Luttes sociales

Près de 126.000 demandeurs d’emploi à La Réunion

L’aggravation de la situation s’amplifie

Manuel Marchal / 29 janvier 2010

Alors qu’en France, le nombre d’une catégorie statistique de demandeurs d’emploi a diminué, à La Réunion, c’est une augmentation générale. Au mois de décembre, ce sont près de 126.000 Réunionnais qui étaient à la recherche d’un emploi. Or, depuis cette date, aucun fait n’a permis de constater une reprise.
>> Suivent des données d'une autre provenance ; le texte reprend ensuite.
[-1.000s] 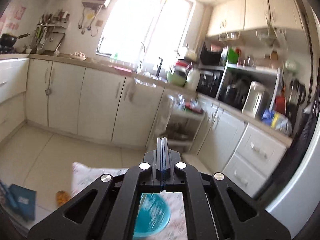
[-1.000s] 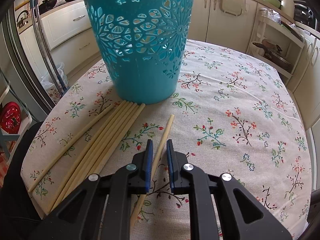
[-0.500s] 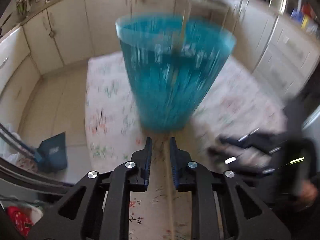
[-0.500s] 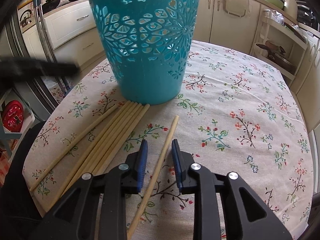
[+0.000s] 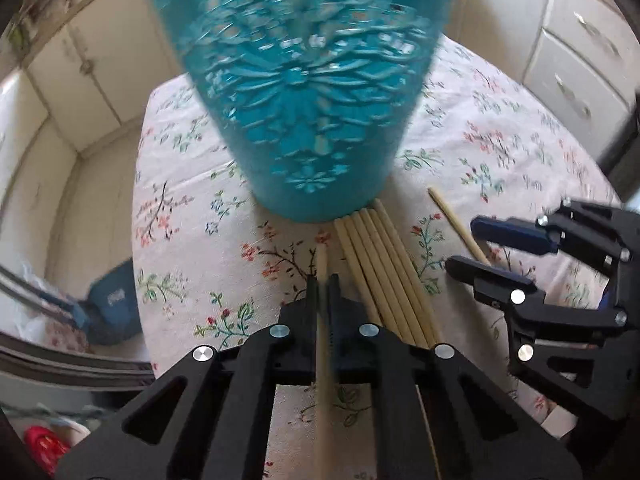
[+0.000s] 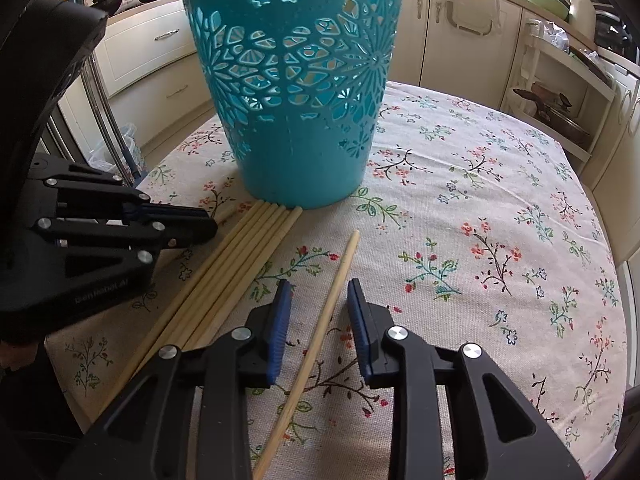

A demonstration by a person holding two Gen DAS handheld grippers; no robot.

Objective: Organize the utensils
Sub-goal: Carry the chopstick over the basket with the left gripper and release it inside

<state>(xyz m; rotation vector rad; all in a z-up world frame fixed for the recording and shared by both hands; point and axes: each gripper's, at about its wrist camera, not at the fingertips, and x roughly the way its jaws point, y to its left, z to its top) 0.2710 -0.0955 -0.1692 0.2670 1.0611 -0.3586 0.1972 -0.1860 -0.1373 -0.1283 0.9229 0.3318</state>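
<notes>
A teal cut-out basket (image 6: 296,92) stands on the floral tablecloth; it also fills the top of the left wrist view (image 5: 304,92). Several wooden chopsticks (image 6: 232,264) lie bundled at its base, seen too in the left wrist view (image 5: 384,272). My left gripper (image 5: 323,280) is shut on a single chopstick (image 5: 322,360) left of the bundle; it shows at the left of the right wrist view (image 6: 200,226). My right gripper (image 6: 318,304) is open, its jaws either side of a lone chopstick (image 6: 320,320) lying on the cloth. It appears in the left wrist view (image 5: 468,244).
The round table's edge (image 6: 600,240) curves close on the right. Kitchen cabinets (image 6: 440,20) and a shelf rack (image 6: 560,92) surround it. A blue dustpan (image 5: 112,304) lies on the floor to the left.
My left gripper swung down from facing the kitchen to the table and closed on a chopstick. My right gripper's jaws opened wider around the lone chopstick.
</notes>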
Une nouvelle fois, les dernières statistiques du chômage sont catastrophiques. En décembre dernier, la pénurie d’emploi s’est encore accentuée. Désormais, près de 126.000 Réunionnais sont demandeurs d’emploi, soit une hausse de 0,5%. Entre décembre 2008 et décembre 2009, cette hausse est de plus de 20%.
C’est dans la catégorie A (travailleurs n’ayant pu avoir droit à plus de 78 heures de travail) que la hausse est la plus importante : +24% sur un an, contre 18,4% en France.
En ce mois de décembre, l’écart se creuse avec la France. Lundi dernier sur Tf1, le chef de l’État a annoncé une baisse du chômage. Le lendemain, les chiffres du Pôle Emploi sont publiés. Ils annoncent une baisse limitée à la catégorie A : -0,6%. À La Réunion, c’est au contraire une hausse de 0,7%.
Cette amplification de la crise à La Réunion se retrouve dans la part des chômeurs de longue durée. À La Réunion, leur nombre a augmenté de plus de 28%. En décembre dernier, plus de 47.000 Réunionnais étaient inscrits depuis plus d’un an au Pôle Emploi.
Alors que le nombre de travailleurs inscrits au Pôle Emploi augmente, les offres d’emploi proposées sont en diminution et sont encore plus précaires qu’avant. « De janvier à décembre 2009, Pôle Emploi a collecté 42.930 offres d’emploi à La Réunion. Ce nombre est en baisse de 1% par rapport à la même période de l’année 2008. Les emplois durables (plus de 6 mois) collectés sont en nette baisse de 15,2%. A l’opposé, les emplois temporaires et occasionnels augmentent respectivement de 10,6% et 12,6% », écrit Pôle Emploi.
Cette pénurie explique pourquoi les raisons de sortie du Pôle Emploi sont d’abord des motifs administratifs : la radiation et le défaut d’actualisation de la situation expliquaient en décembre plus de 65% des sorties, contre 14% liées à la reprise d’emploi, et 9,5% en raison d’une entrée en formation.
Ces données soulignent qu’à La Réunion, la crise est encore plus profonde qu’en France, et que la dégradation est encore plus rapide. De plus, elle a lieu dans un contexte de chômage de masse structurel. Car quand la France a commencé à être ébranlée par l’aggravation de la crise, le taux de chômage était à cette époque bien en dessous de 10%. À La Réunion, ce taux s’est toujours maintenu au-dessus de 20%. Et c’est à La Réunion, là où le taux de chômage est plus élevé qu’en France, que le nombre de chômeurs a augmenté plus vite que la moyenne des autres régions.
Cette situation rappelle que toutes les mesures décidées en fonction du contexte de la France ne pourront pas résoudre le problème. Elles soulignent l’urgence de mettre en œuvre des mesures adaptées capables de créer le plus rapidement possible les dizaines de milliers d’emplois nécessaires.